Everyone is excited about Power BI Copilot, and the newly-announced preview of being able to use Copilot to ask questions about all the data in your semantic model rather than just what is shown in a report is a massive step forward. However amazing the LLMs used behind the scenes are, though, the quality of the results your users get from this new Copilot preview depends on a number of factors that you as a developer control. How you model your data is very important and as the announcement blog mentions, so is the linguistic schema that was originally added for Copilot’s predecessor feature, Q&A. Copilot returns much better results than Q&A ever did but the combination of Copilot and the extra information that Q&A’s linguistic schema provides (information Copilot could not know unless you told it) makes Copilot even more powerful. What’s more, you don’t need to edit a YAML file to use this functionality any more because most of the features of the linguistic schema are now available to edit in Power BI Desktop’s Q&A Setup dialog.
In this blog post I’ll show you a few examples of how adding to a model’s linguistic schema improves the new Power BI Copilot preview’s results when you’re querying your semantic model.
Semantic Model
Let’s say you own a farm where you grow fruit. Customers visit the farm to buy fruit and the fruit is picked for these customers by your employees. You store your sales data in a Power BI semantic model that looks like this:
The Orders table is a fact table with one row for each order line. The Order ID column identifies the order that each line item is linked to, the Amount column contains the sales value and the Units column contains the number of fruit delivered for each line. The Employee dimension gives the name of the employee who picked the fruit; the Customer dimension gives the name of the customer who ordered the fruit; the Product dimension gives the name of the fruit picked. Products are associated with Product Groups via a many-to-many relationship.
Here’s the data in the dimension tables:
To get the best results from Copilot note that:
- The data is modelled as a classic star schema.
- The table and column names are in human-readable English with no abbreviations and with spaces between the words. I talked about my opinions on Power BI naming conventions in this blog post.
- All tables and columns that should not be shown in a report have been hidden.
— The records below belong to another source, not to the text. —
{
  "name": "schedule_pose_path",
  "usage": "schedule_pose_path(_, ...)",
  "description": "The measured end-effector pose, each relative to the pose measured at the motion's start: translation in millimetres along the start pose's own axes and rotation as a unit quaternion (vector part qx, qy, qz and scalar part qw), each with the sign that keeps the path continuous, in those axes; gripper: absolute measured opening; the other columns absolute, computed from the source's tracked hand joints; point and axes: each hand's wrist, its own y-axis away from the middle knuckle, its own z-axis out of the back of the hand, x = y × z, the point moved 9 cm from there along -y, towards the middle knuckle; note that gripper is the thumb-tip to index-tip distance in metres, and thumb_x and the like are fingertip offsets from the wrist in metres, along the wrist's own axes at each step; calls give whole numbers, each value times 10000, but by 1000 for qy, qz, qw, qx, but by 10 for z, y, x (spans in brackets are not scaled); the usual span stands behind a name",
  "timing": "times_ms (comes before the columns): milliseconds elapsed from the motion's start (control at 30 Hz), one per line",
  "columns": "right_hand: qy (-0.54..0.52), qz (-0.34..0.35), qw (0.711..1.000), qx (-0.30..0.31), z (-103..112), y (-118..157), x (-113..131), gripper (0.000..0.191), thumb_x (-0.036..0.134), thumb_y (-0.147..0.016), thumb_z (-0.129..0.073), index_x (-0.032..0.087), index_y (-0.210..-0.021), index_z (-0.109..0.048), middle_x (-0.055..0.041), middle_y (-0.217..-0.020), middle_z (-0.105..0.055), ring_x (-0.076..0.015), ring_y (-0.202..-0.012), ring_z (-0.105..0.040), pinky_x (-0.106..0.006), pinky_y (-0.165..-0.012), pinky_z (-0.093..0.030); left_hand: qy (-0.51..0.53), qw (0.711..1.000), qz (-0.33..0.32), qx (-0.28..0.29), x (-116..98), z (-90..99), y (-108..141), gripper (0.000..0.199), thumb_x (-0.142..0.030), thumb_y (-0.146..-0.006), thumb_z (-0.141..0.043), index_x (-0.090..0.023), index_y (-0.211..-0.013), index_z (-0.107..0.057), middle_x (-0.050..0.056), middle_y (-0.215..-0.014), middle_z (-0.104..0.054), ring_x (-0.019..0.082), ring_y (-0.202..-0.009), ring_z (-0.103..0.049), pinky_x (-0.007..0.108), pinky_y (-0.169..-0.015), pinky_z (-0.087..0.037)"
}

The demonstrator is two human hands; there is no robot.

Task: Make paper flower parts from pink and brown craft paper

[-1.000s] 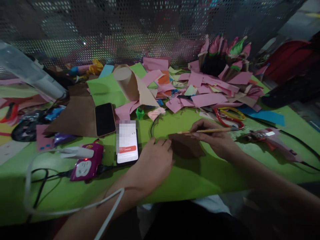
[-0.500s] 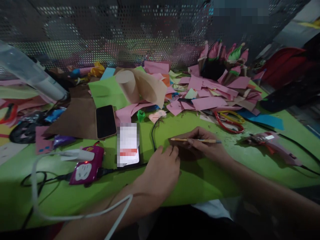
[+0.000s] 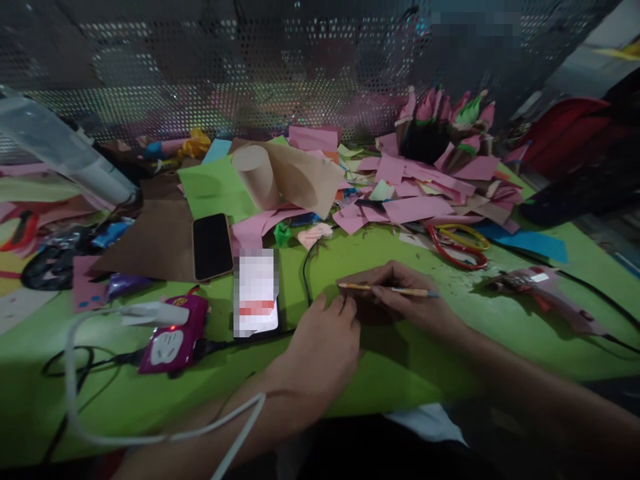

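Observation:
Held in my right hand (image 3: 407, 297) is a thin pencil (image 3: 357, 287), pinched between thumb and fingers. Its pointed end faces left and its bluish end sticks out to the right. Beneath the pencil lies a dark brown piece, apparently paper (image 3: 373, 308), partly covered by both hands and in shadow. My left hand (image 3: 327, 347) rests palm down at the left edge of this piece, fingers laid forward on it and thumb hidden. A black cable (image 3: 306, 273) runs just beyond its fingertips. Left of that hand is a phone with a lit, blurred screen (image 3: 256, 293).
A dark phone (image 3: 213, 247) and a magenta power adapter (image 3: 175, 340) with cables lie left. Behind are a rolled tan sheet (image 3: 257, 177) and pink paper scraps (image 3: 420, 208). Red-and-yellow-handled scissors (image 3: 457, 245) and a pink glue gun (image 3: 555, 300) lie right. A white cable (image 3: 200, 430) crosses my left forearm.
The pencil and my right hand have shifted slightly left and toward me, and the pencil's tip has dipped. My left hand stays nearly in place.

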Motion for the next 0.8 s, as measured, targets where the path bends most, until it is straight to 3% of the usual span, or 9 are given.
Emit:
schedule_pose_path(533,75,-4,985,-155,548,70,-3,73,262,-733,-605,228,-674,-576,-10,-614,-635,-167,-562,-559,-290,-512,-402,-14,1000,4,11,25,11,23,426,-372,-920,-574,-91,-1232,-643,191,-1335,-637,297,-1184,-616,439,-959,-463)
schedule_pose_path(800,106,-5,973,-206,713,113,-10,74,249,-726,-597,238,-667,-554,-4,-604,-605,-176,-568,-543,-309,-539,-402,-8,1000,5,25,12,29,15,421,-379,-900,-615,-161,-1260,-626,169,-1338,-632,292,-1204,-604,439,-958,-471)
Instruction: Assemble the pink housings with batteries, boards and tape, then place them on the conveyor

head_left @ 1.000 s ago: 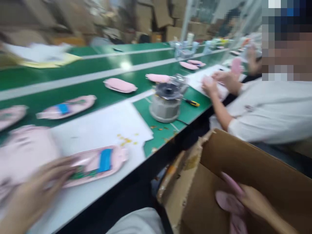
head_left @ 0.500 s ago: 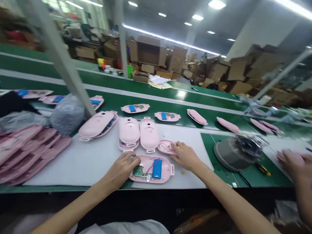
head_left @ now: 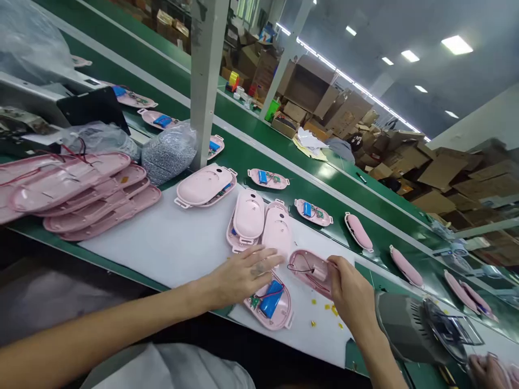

- The fact table measure columns have been hidden and three explicit measures – Order Amount, Order Units and Order Count (which is a distinct count on the Order ID column) – have been created.
Synonyms
While Copilot performs well on this model, let’s look at a simple question where it doesn’t return the expected result:
Show the number of orders by employee
The prompt returns a visual, but on closer inspection it’s not the result you want. It shows the count of rows in the Orders table which is the number of line items, not a count of orders:
To get the correct result you need to tell Copilot that the Order Count measure returns the number of orders by defining a Synonym. You can do this in the Q&A setup dialog in Power BI Desktop on the Synonyms tab:
Setting “number of orders” as a synonym for the Order Count measure means that the prompt now returns the following visual with the results you want:
Verbs
The next prompt to look at is:
Who picked lemons?
You know that on our farm it’s the employees who pick the fruit but there’s nothing in the model to tell Copilot that. As a result the prompt above results in Copilot saying that it doesn’t know what “picked” means in this context:
On the relationships tab of the Q&A Setup dialog you can fix this by defining a Verb relationship:
The relationship tells Copilot that “Employee names” pick “Product names” with the Orders table connecting the two columns.
With this relationship in place, Copilot correctly answers that Gabi was the only employee who picked lemons:
Nouns
The customer Chris is also widely referred to by employees as “Mr Webb”, but that name isn’t stored anywhere in the model. As a result the prompt
How much money did we make from Mr Webb?
results in the following, fairly reasonable, response:
However with a noun relationship set up to tell Copilot that “Mr Webb” is a kind of customer name where customer name equals “Chris”:
Then the result is what you would expect:
Dynamic Nouns
Copilot does a good job with the many-to-many relationship between Product and Product Group without any optimisation. For example the prompt:
show all citrus fruit and their order amounts
Returns the correct result:
But let’s say that in this case you want to show the individual products rather than the product group “citrus fruit”. You can do this by setting up a dynamic noun relationship:
The relationship is that”Product group names” define kinds of “product names” with the Product To Product Group table linking the two. With this in place the prompt now returns the desired result:
Conclusion
These examples barely scratch the surface of what’s possible with the linguistic schema and Copilot. Apart from the documentation, I found the videos on the (fairly old) “Natural Language for Power BI” YouTube channel which were created when Q&A was launched useful for understanding the concepts here too. There’s a lot to learn here but with some trial and error, as well as listening to feedback from your end users, you should be able to tune Copilot so it returns high quality results almost all the time.